Mairi Cosgrove grew up in Campbeltown where her father, the Rev James Hood, was minister of Lorne Street Church from 1961-87 where James occasionally played the pipe organ.

She said: “I was privileged to receive some organ lessons from him when I was in my early teens. He also was a regular guest at the manse. He was immensely gifted and spectacularly humble.

“He knew Jesus Christ as Lord and Saviour. I recall from the 70s when a young and trendy Summer Mission team were working in Lorne Street, the rather charismatic and unconventional, for the time, leader said to the congregation, ‘Hands up if you are a child of God‘.

“The congregation uncomfortably studied their shoes. However one hand was raised high — that of James MacTaggart! Obviously he did not know, nor likely care, that he was the sole respondent.”

Campbeltown resident Eva Graham phoned me to pay tribute to the man who had been her next-door neighbour for several years when she was at school.
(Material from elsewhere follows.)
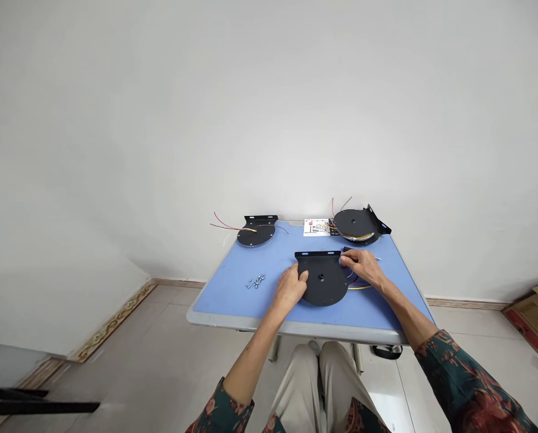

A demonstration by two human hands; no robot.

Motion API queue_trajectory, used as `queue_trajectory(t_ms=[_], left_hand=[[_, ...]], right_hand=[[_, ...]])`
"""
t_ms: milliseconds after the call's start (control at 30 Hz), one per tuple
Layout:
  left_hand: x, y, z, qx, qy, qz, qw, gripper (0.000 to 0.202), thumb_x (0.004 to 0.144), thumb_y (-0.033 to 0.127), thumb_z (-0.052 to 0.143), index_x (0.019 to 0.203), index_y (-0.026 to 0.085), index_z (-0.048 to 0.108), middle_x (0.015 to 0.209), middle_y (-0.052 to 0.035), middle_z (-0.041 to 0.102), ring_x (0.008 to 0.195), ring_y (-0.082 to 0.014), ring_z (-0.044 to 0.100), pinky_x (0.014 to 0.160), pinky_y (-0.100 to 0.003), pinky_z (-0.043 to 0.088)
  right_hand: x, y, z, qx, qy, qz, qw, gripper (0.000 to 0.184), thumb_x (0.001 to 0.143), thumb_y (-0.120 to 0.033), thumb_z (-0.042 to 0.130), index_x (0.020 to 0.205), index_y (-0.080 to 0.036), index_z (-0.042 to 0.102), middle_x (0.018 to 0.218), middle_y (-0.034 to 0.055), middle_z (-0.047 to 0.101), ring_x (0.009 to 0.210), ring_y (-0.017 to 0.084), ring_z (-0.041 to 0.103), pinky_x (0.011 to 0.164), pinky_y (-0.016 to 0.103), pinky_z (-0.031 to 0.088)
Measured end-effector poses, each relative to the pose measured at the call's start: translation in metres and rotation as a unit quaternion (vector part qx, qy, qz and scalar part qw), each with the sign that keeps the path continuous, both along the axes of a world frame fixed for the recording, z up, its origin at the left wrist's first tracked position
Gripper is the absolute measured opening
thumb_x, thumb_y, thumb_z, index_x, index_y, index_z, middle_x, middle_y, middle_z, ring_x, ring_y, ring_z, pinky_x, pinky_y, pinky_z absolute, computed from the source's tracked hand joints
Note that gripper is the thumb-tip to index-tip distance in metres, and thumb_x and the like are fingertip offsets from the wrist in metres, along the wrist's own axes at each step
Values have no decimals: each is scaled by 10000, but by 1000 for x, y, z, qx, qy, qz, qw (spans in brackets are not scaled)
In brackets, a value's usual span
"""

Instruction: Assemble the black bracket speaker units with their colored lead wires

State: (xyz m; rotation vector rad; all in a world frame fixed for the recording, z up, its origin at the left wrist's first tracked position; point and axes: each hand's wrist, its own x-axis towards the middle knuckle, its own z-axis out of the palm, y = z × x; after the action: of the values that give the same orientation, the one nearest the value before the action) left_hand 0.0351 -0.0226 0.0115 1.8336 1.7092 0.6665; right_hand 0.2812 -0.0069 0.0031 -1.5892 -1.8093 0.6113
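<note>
In front of me on the blue table lies a round black metal plate (321, 288) with a slotted flange along its far side and a small hole at its middle. My left hand (291, 285) grips its left edge, thumb on top. At the upper right corner, my right hand (361, 264) pinches the plate near the flange. Yellow, red and purple wires (359, 287) come out from under the plate's right side, beneath my right hand. What lies under the plate is mostly hidden.
Small silver screws (256, 281) lie loose left of the plate. A black disc unit with wires (256, 234) sits at the back left; stacked disc units (357, 225) are at the back right beside a printed sheet (316, 227). A cardboard box (534, 319) stands on the floor at right.
</note>
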Motion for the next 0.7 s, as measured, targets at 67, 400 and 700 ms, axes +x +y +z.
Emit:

“Mr MacTaggart was very nice and very clever,” she said. “I was at primary school and he gave lessons there. He played the piano and he sang, and he knew everyone’s voices immediately.

“On one occasion I got sent out of his class for talking and I was embarrassed when the head teacher saw me. But he did not tell my parents.

“At home we could hear him playing the piano a lot. He was very fond of his dog, called Laddie, and would go for walks with it — although it was not a guide dog — as he knew the area well and used his white stick expertly.”

Helensburgh woman Mrs Elizabeth Breheny got in touch to say: “My father, Bob Clark, joined St Bride’s Church in the 1950s because James MacTaggart the organist and singing teacher was there.

“Dad was the gardener at the Victoria Infirmary, and we lived in the lodge there. He and Alastair McDougall were founder members of the Dorian Choir with James MacTaggart.

“A huge admirer of Mr MacTaggart, Dad went on to entertain local people with concert parties.”

Reporting on the centenary concert, the Courier stated: “The most noteworthy item on the programme was Campbeltown Brass’s performance of ‘Death of Fingal the Brave’.

“This was an overture composed by MacTaggart, and it is considered his major work.

“Several members of the family attended, and his daughter Mary spoke movingly of how much her father would have enjoyed the evening.

“Performances were given which reflected his wide interests and talents as organist and choirmaster, piano and singing teacher, composer and arranger, and poet.”

  • The illustrations are choirmaster James MacTaggart, wearing the dark glasses, with the Carradale Gaelic Choir at Glasgow Mod in 1967, kindly supplied bi Isobel McLean, and a sketch by his grand-daughter Mrs Fiona Johnson.